Problem requirements: Which of the lines below contain the string "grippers"? Copy each one.

Material provided:
_____

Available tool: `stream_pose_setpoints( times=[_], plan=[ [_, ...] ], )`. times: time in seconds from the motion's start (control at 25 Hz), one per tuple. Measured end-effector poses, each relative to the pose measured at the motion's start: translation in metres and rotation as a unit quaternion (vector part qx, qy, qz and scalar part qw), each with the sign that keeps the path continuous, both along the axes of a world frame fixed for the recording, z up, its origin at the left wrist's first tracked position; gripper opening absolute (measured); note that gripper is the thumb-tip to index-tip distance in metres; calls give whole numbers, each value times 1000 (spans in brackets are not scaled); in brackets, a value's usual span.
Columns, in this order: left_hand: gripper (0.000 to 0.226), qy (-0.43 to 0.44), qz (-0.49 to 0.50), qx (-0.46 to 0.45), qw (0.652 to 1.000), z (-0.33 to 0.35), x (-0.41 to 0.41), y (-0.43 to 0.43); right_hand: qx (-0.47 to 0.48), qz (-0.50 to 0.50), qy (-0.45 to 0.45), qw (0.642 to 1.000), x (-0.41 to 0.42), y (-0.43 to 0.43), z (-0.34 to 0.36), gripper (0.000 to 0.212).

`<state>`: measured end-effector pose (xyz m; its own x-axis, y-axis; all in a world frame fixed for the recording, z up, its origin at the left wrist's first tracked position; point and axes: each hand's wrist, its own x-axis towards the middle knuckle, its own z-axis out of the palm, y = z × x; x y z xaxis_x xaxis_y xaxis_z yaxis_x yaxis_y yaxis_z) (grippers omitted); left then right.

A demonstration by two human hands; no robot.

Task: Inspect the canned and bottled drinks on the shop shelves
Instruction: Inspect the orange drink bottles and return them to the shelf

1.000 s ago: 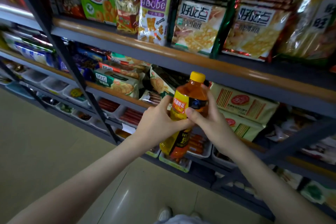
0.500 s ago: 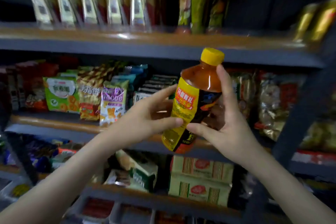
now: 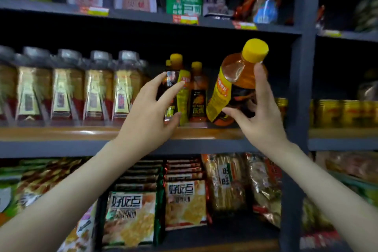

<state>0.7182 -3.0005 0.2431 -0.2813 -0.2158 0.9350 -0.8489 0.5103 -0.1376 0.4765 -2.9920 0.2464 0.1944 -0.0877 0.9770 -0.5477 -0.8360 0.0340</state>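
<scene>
Dark metal shelf point(image 3: 204, 145) with wood-tone lip, rows of plastic bottles on it. Right hand point(image 3: 263, 120) grips a tilted amber drink bottle point(image 3: 235, 88), yellow screw cap, glossy yellow-black label, base at the shelf's right end. Left hand point(image 3: 149, 116) spread open, fingers touching a standing matching bottle point(image 3: 176, 88).

We noted cracker packets point(image 3: 185, 203) on the lower shelf, rice-cracker bags point(image 3: 227, 184) beside them, and a green tin point(image 3: 184, 3) by price tags point(image 3: 185, 19) above.
</scene>
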Motion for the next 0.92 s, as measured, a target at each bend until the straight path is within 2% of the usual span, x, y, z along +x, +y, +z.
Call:
stream_pose_setpoints(
  times=[0.08,0.2,0.4,0.64,0.8,0.92],
  plan=[
    [66,-9,5,-13,1000,9,-6,-18,74,3,-37,997,-4,-6,14,98],
    [68,-7,4,-21,1000,21,-15,-37,125,-24,-71,989,-15,-14,37,94],
    [71,-17,17,-20,1000,28,-23,-56,194,-111,8,975,-21,-34,43,95],
    [72,-38,34,11,999,37,-22,-75,291,-121,32,949,-21,-108,57,98],
    [72,-42,26,-1,999,36,-16,-80,371,-167,61,911,-25,-142,62,115],
    [68,-47,39,-16,998,35,-18,-84,372,-283,140,873,-27,-148,68,136]
  ],
)
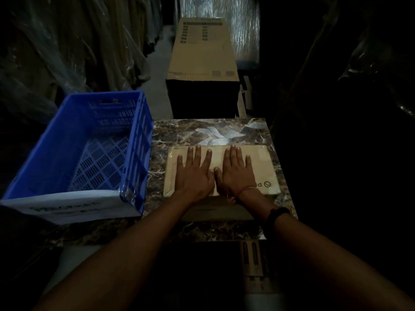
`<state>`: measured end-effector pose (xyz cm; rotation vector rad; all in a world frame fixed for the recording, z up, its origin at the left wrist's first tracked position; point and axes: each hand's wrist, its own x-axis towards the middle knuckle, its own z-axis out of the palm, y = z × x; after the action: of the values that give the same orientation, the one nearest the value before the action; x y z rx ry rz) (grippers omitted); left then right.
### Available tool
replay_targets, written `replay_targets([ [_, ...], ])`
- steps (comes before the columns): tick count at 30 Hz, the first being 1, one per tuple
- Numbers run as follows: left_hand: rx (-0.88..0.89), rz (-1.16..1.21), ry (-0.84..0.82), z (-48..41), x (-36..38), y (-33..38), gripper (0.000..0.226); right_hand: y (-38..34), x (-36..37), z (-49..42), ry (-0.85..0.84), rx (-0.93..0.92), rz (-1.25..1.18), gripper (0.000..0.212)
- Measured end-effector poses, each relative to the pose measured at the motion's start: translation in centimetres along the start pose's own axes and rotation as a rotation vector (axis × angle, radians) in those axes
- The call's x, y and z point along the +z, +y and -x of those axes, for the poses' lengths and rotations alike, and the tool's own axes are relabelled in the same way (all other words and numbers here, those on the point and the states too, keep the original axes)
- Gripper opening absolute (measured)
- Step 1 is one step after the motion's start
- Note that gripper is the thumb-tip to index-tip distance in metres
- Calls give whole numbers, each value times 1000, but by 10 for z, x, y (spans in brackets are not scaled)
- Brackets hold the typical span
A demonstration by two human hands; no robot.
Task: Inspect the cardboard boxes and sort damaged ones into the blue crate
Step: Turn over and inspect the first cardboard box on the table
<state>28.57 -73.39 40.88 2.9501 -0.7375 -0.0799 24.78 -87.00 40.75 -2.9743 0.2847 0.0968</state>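
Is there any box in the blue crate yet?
No, the blue crate shows only its bare slotted floor.

A cardboard box [262, 162] lies on the table [224, 129], left hand [193, 176] and right hand [235, 176] flat on it; crate [45, 158] at its 9 o'clock, big carton [202, 52] at 12 o'clock.

Left hand [194, 175]: palm down, laid flat, fingers straight and slightly spread, pointing away from the body; it holds nothing.
Right hand [235, 173]: same pose, palm down, fingers straight and fanned; it holds nothing.
Thumbs: angled inward, tips just beside each other between the two hands.
Left forearm [134, 243]: bare, stretched forward, running in from lower left.
Right forearm [325, 254]: bare, stretched forward from lower right; red thread [247, 189] at the wrist, dark band [277, 213] just behind it.
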Motion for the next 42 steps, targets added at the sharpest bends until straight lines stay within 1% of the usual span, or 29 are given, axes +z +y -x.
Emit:
replay_targets([
  [3, 12, 11, -40, -1, -4, 0, 63, 0, -4, 0, -16, -6, -7, 74],
  [5, 25, -1, -73, 2, -8, -4, 64, 6, -6, 1, -51, -41, 11, 76],
  [6, 15, -7, -83, 4, -11, -10, 66, 12, -7, 2, -56, -62, 26, 80],
  [9, -53, 29, -53, 12, -15, -36, 83, 42, -14, 7, -7, -68, 56, 104],
  [11, -26, 46, -20, 18, -12, -49, 92, 60, -14, 13, 3, -67, 83, 112],
  [12, -11, 53, -5, 18, -9, -52, 92, 64, -14, 14, 1, -74, 88, 113],
  [16, -16, 68, 9, 14, 1, -55, 87, 64, -12, 12, 6, -62, 84, 101],
  [21, 1, 29, -28, 14, -5, -55, 91, 65, -21, 15, -40, -88, 65, 107],
  [23, -4, 30, -3, 21, -8, -54, 93, 76, -25, 20, -54, -107, 55, 110],
  [25, -32, 92, 59, 30, -7, -55, 92, 89, -23, 29, -9, -85, 49, 110],
  [26, -42, 127, 81, 33, -5, -56, 90, 94, -21, 33, 18, -71, 39, 107],
  [29, -49, 158, 65, 32, 1, -59, 88, 97, -14, 35, 59, -57, -8, 98],
  [31, -52, 170, 38, 28, 2, -61, 89, 96, -10, 32, 71, -52, -37, 101],
  [34, -49, 172, 2, 21, 0, -63, 88, 97, -10, 29, 78, -64, -69, 115],
  [36, -43, 227, -3, 21, 0, -65, 85, 98, -10, 32, 100, -93, -148, 112],
  [37, -49, 312, 26, 24, 3, -66, 85, 99, -7, 35, 133, -105, -255, 106],
  [39, -104, 562, 164, 41, 12, -71, 86, 108, 7, 51, 268, -77, -553, 90],
  [40, -140, 674, 233, 55, 20, -75, 86, 116, 21, 61, 337, -43, -639, 85],
  [41, -165, 724, 275, 71, 30, -79, 84, 121, 33, 72, 372, -6, -655, 85],
  [42, -169, 726, 293, 86, 43, -84, 81, 127, 50, 81, 371, 35, -651, 89],
])
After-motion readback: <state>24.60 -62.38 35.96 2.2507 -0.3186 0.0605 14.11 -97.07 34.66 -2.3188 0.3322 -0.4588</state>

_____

Answer area:
`<state>`: measured end-effector pose (xyz m; its own x-axis, y-axis; all in a world frame fixed for the recording, z up, its origin at the left wrist's first tracked position; point and axes: each hand's wrist, its own x-axis towards the middle knuckle, its own z-axis out of the palm, y = z × x; x y z xaxis_x xaxis_y xaxis_z yaxis_x yaxis_y yaxis_z) (grippers omitted); left then right.
`<state>`: measured end-effector pose (xyz cm; rotation vector rad; all in a world frame fixed for the recording, z up, its origin at the left wrist's first tracked position; point and axes: each hand's wrist, its own x-axis towards the middle knuckle, its own z-axis out of the palm, y = z × x; after the action: of the values that give the same orientation, the one nearest the value before the action; x y z rx ry rz) (grippers omitted); left then right.

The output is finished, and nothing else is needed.